Problem details:
Copying exactly, give the lines in the material below from the one with "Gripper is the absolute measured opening" to the one with "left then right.", ends included, and nothing besides.

Collected material:
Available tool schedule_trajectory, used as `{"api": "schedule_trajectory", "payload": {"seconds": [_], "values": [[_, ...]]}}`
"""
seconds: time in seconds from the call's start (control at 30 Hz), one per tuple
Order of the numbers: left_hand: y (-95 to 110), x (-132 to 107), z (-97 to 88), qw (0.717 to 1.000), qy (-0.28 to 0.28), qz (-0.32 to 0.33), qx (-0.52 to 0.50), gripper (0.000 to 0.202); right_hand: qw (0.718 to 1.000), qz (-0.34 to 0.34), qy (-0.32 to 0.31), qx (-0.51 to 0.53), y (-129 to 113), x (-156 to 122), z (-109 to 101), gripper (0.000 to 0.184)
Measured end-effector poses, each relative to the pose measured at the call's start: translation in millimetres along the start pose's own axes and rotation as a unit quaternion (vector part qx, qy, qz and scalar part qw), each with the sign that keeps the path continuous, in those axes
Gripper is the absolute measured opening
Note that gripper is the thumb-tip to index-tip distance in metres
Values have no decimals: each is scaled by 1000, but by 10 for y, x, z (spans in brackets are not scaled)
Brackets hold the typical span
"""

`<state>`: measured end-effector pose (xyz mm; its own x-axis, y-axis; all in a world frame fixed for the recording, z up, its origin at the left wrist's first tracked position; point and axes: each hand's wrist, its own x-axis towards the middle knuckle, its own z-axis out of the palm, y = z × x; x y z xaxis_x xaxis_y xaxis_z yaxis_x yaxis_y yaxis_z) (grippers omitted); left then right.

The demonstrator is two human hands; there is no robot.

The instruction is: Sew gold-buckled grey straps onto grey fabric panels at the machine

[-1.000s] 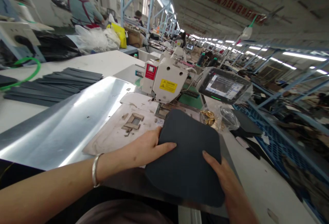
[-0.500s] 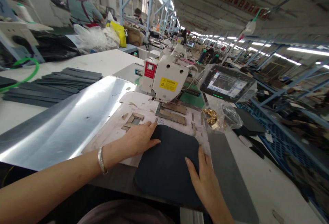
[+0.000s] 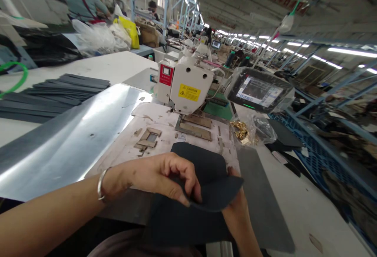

Response:
Gripper is the absolute measured opening
Note that gripper is the thumb-tip to index-tip distance in metres
Values have no decimals: each is scaled by 1000, but by 10 for y, x, z (spans in brackets are not scaled)
Brackets hold the typical span
"""

`<state>`: measured end-effector pose (xyz mm; its own x-axis, y-axis; all in a world frame fixed for the recording, z up, its origin at the left wrist's first tracked position; point and axes: each hand's wrist, its own x-axis towards the middle knuckle, its own z-axis out of the palm, y = z × x; x y z xaxis_x xaxis_y xaxis_z yaxis_x yaxis_y yaxis_z) (grippers omitted); left then right.

The output for this exercise is complete.